Suckering or pruning is a decision for the grower. It depends upon what the grower wants to achieve with their plant. The main reason to prune suckers is to redirect energy to the main stem. This will provide maximum nutrient availability to the fruit growing on the main branch, which will produce larger, better quality fruit. Most indeterminate plants will grow to become so full, that it would be advisable to remove random side branches to allow for increased light penetration and air circulation through the plant. This increases photosynthesis and decreases the probability of disease. Some branches that may be easily damaged through travel or tripping over can also be removed.
I recommend that indeterminate varieties should be planted in a container that can hold 2 cubic feet of potting soil or more (approximately 15 gallons). Determinate varieties can be planted in a container that hold just short of 1 cubic feet of soil or 5 gallon size.
I don’t recommend reusing soil in a container from last year. It’s best to dump that soil into a compost pile. A year spent in the compost pile will rejuvenate soil; then it can be used, along with fresh potting soil, the following year. The nutrients from potting soil get used by the plant it holds and, therefore, does not have much to offer a new plant, the following year. It’s best to start fresh.
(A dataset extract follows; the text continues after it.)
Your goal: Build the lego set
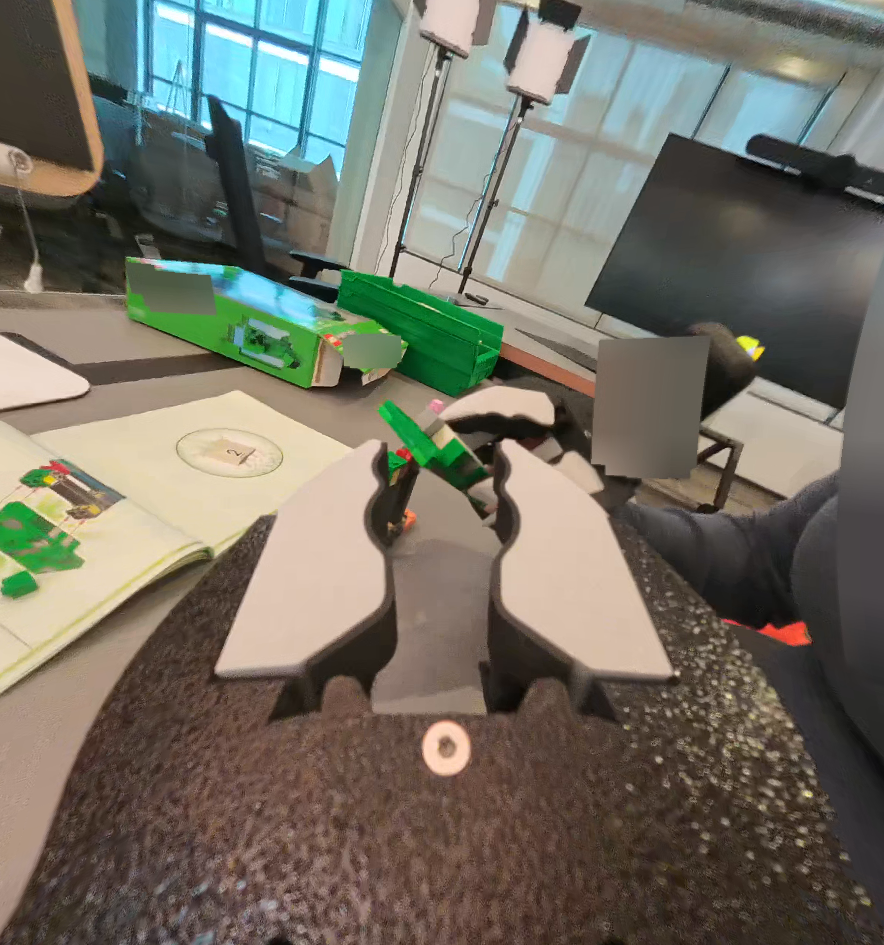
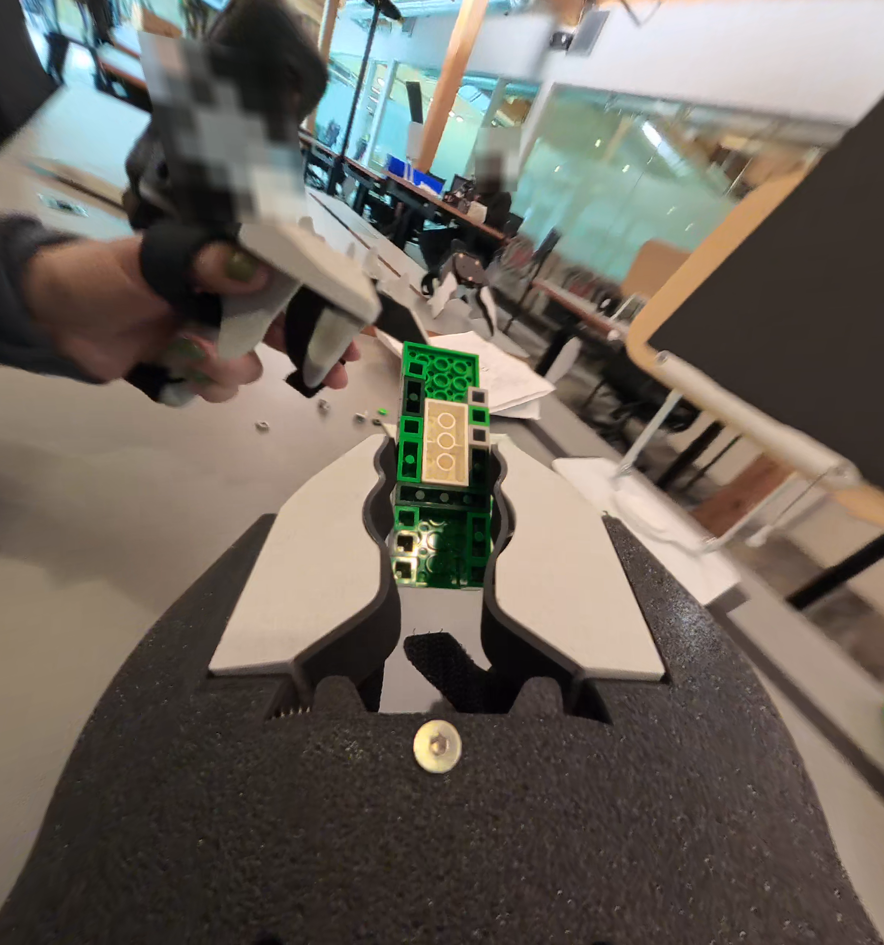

There are several organic controls available. A newer organic control is called Spinosad, a by-product of sugarcane waste. Spinosad contains a bacterium that works quickly to attack the nervous system of worms, caterpillars, grubs and more. B.T. or Bacillus thuringiensis is another product that is very effective against the hornworm. B.T. is worm-specific. Spinosad is a large-spectrum insecticide and will kill worms and any insect with a chewing mouth part.
Leave curl is a common symptom of overwatering and cool temperatures. Suckering your plants (removing the side branch that appears at the base of the leaves and main stem) can also cause a mysterious curling of the leaves. It’s unexplained but will not affect the plants health or fruit production. Another cause of leaves curling is a possible insect problem hiding within the curled leaves.